Menundukkan kepala, Mebuki-san yang tertinggal, terlihat muram; ekspresi kesepian tergambar jelas di wajahnya.

"Mebuki-san, apa kamu baik-baik saja? Karena kamu... berdebat dengan ibumu tadi..."

"Maaf sudah membuatmu khawatir. Tapi sekarang, aku sudah mendapatkan persetujuan ibu, jadi kita bisa secara resmi membuat kontrak!"

Setelah wawancara dengan ibu Mebuki-san selesai, aku diarahkan ke kamar Mebuki-san yang berada di lantai atas. Sebagai guru privat, aku diharuskan datang setiap minggu untuk memberikan pelajaran di kamarnya.

"Ibumu... terlihat muda, ya?"

"Apakah begitu? Kurasa dia dalam kondisi normal sebagai orang tua. Usianya empat puluh tujuh tahun sekarang."

"Benarkah!? Sama sekali tidak terlihat begitu. Aku tak percaya kalau dia seumuran dengan ibuku."

"Ibu dulunya bekerja sebagai pembawa acara. Meskipun tidak terlalu terkenal, dia pensiun setelah menikah. Hingga saat ini, dia masih sangat memperhatikan penampilannya. Mungkin itulah alasan mengapa dia terlihat lebih muda."

"Menjadi pembawa acara itu... keren ya. Apa dia pernah muncul di TV?"

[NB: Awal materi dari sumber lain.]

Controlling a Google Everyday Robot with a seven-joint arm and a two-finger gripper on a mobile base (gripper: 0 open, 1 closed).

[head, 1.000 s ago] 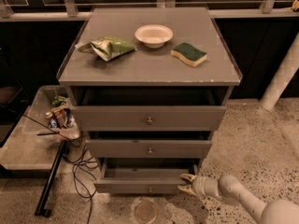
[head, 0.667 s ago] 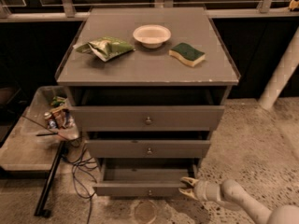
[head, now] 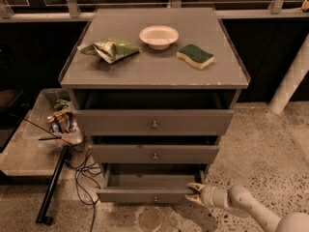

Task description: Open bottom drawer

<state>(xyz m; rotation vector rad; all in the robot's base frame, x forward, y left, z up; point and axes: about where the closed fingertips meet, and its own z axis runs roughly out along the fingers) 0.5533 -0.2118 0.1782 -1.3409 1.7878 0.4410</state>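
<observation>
Floor left of the bottom drawer (head: 130, 195) is being crowded by loose cables (head: 82, 175) and a black pole (head: 54, 185); its right end is being occupied by the gripper (head: 194, 193). Room before its front is being narrowed by a round disc (head: 150, 219).

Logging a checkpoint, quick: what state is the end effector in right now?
End effector: low, at the right end of the bottom drawer front, which stands pulled out; open or closed cannot be told.
</observation>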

"Sepertinya begitu. Aku tidak pernah melihat acaranya karena itu terjadi jauh sebelum aku lahir. Tapi, kakak mengatakan bahwa dia pernah menonton videonya. Dia memberikan ekspresi wajah yang rumit, seolah-olah mengatakan, 'Dia terlalu berbeda; sulit mempercayai kalau dia adalah satu orang yang sama.'"

"Mebuki-san, kamu punya kakak perempuan?"

"Iya, dia sudah menikah dan tinggal sendiri sekarang, tapi kadang-kadang dia pulang dan kami berdua bermain bersama."

Meskipun suasana sebelumnya terasa tegang, dari sikap Mebuki-san sekarang memperlihatkan bahwa hubungan keluarganya tidak begitu buruk. 

Meski begitu, aku mulai penasaran. Apakah Meabuki-san juga akan tetap begitu cantik seiring bertambahnya usia?

Meskipun wajahnya saat ini sangat cocok untuk seorang siswi SMP, terkadang fitur wajahnya yang proposional memberikan kesan yang membuatnya terlihat dewasa. Aku penasaran, apakah pesona seperti itu bahkan masih akan semakin meningkat di masa depan...

Jantungku berdebar-debar hanya karena memikirkan akan menjadi wanita seperti apa dia ketika besar nanti.

Dan sekarang, aku harus memberikan pelajaran di kamar Mebuki-san, hanya... berdua.

"Sensei, ada apa? Sejak tadi, kamu memegang dadamu."

"Eh, itu, tangganya! Jantungku mulai berdebar saat naik tangga."

Aku sudah pasti tidak ingin dia menyadari apa yang kurasakan saat ini, jadi kuberikan alasan sembarangan yang terlintas di benakku.

"Tangganya memang agak curam... tapi, merasa sesak hanya karena ini itu... mungkin kamu kurang olahraga, sensei."

"Mungkin bisa juga karena panas di luar tadi, jadi energi tubuhku sekarang sedikit berkurang..."

Sambil memberikan alasan sembarangan lagi, kami berjalan melalui lorong lantai dua dan tiba di depan pintu sebuah kamar.

Sepertinya ini adalah kamar Mebuki-san, suatu tempat yang dulu pernah sangat aku impi-impikan saat jatuh cinta padanya, meskipun itu tak pernah terwujud.

Namun siapa sangka, disinilah aku sekarang.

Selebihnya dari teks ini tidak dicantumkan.